Statistical solution to processing very large datasets efficiently with memory limit
Any high-performance computing should be able to handle a vast amount of data in a short amount of time—an important aspect on which entire fields (data science, Big Data) are based. Usually, the first step to managing a large amount of data is either to classify it based on well-defined attributes or—as is typical in machine learning—"cluster" them into groups such that data points in the same group are more similar to one another than to those in another group. However, for an extremely large dataset, which can have trillions of sample points, it is tedious to even group data points into a single cluster without huge memory requirements.

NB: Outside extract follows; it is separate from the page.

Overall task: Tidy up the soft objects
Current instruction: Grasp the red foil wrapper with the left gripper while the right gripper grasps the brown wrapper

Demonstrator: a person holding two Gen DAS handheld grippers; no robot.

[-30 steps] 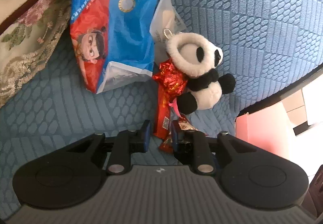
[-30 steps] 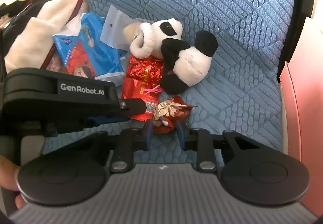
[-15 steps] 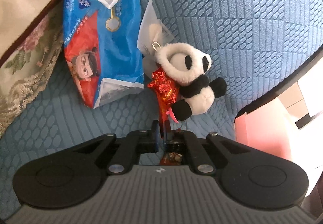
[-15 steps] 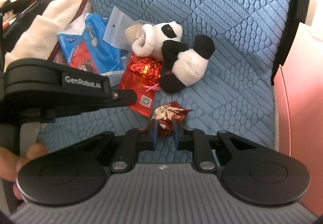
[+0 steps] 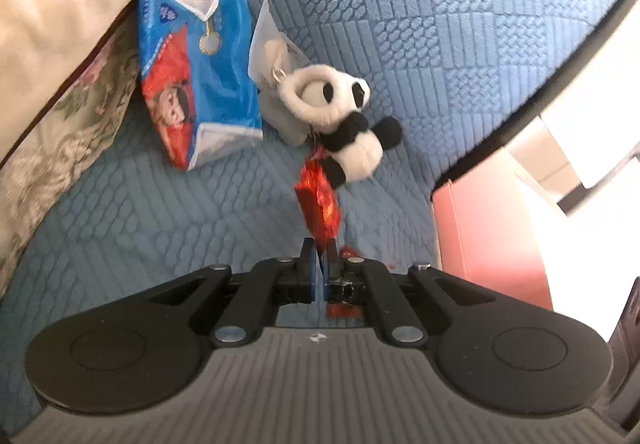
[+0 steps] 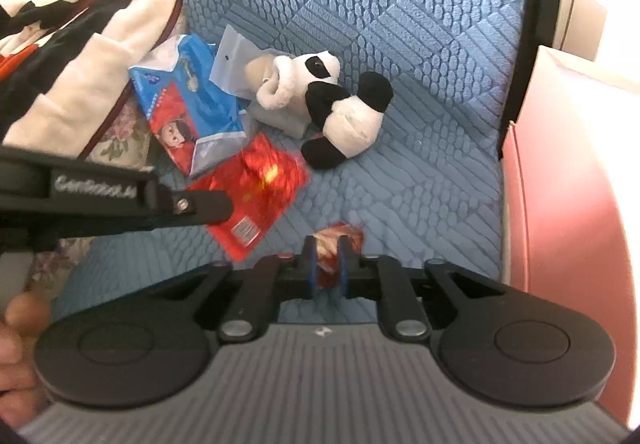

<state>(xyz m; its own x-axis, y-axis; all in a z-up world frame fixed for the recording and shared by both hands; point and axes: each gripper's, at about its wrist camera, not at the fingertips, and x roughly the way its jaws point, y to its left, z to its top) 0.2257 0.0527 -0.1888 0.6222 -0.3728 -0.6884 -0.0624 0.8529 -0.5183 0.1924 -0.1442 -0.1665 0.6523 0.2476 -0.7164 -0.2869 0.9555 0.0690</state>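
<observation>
Bright daylight in both views, coming from the right side; area right of the pink box [image 5: 492, 228] is blown out white. Fisheye bends the blue cushion [image 6: 420, 24] pattern hard toward edges, corners go dark. Red foil packet [image 6: 256, 184] is motion-smeared w/ a yellow glare spot. Cream fabric [image 5: 60, 4] left of the box is soft and blurry.

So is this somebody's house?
Probably a living room at home: a blue quilted sofa seat, a floral cushion under a blanket, and a plush panda toy among snack packets.
</observation>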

"The problem can be formulated as follows: Suppose we have a clustering tool that can process up to lmax samples. The tool classifies l (input) samples into M(l) groups (as output) based on some attributes. Let the actual number of samples be L and G = M(L) be the total number of attributes we want to find. The problem is that if L is much larger than lmax, we cannot determine G owing to limitations in memory capacity," explains Professor Ryo Maezono from the Japan Advanced Institute of Science and Technology (JAIST), who specializes in computational condensed matter theory.
Interestingly enough, very large sample sizes are common in materials science, where calculations involving atomic substitutions in a crystal structure often involve possibilities ranging in trillions. However, a mathematical theorem called Polya's theorem, which uses the symmetry of the crystal, often simplifies the calculations to a great extent. Unfortunately, Polya's theorem only works for problems with symmetry and is, therefore, of limited scope.
In a recent study published in Advanced Theory and Simulations, a team of scientists led by Prof. Maezono and his colleague, Keishu Utimula, Ph.D. in material science from JAIST (In 2020) and first author of the study, proposed an approach based on statistical randomness to identify G for sample sizes much larger (~ trillion) than lmax. The idea, essentially, is to pick a sample of size l that is much smaller than L, identify M(l) using machine-learning "clustering," and repeat the process by varying l. As l increases, the estimated M(l) converges to M(L) or G, provided G is considerably smaller than lmax (which is almost always satisfied). However, this is still a computationally expensive strategy, because it is tricky to know exactly when convergence has been achieved.
To address this issue, the scientists implemented another ingenious strategy: They made use of the "variance," or the degree of spread, in M(l). From simple mathematical reasoning, they showed that the variance of M(l), or V[M(l)], should have a peak for a sample size ~ G. In other words, the sample size corresponding to a maximum in V[M(l)] is approximately G. Furthermore, numerical simulations revealed that the peak variance itself scaled as 0.1 times G, and was thus a good estimate of G.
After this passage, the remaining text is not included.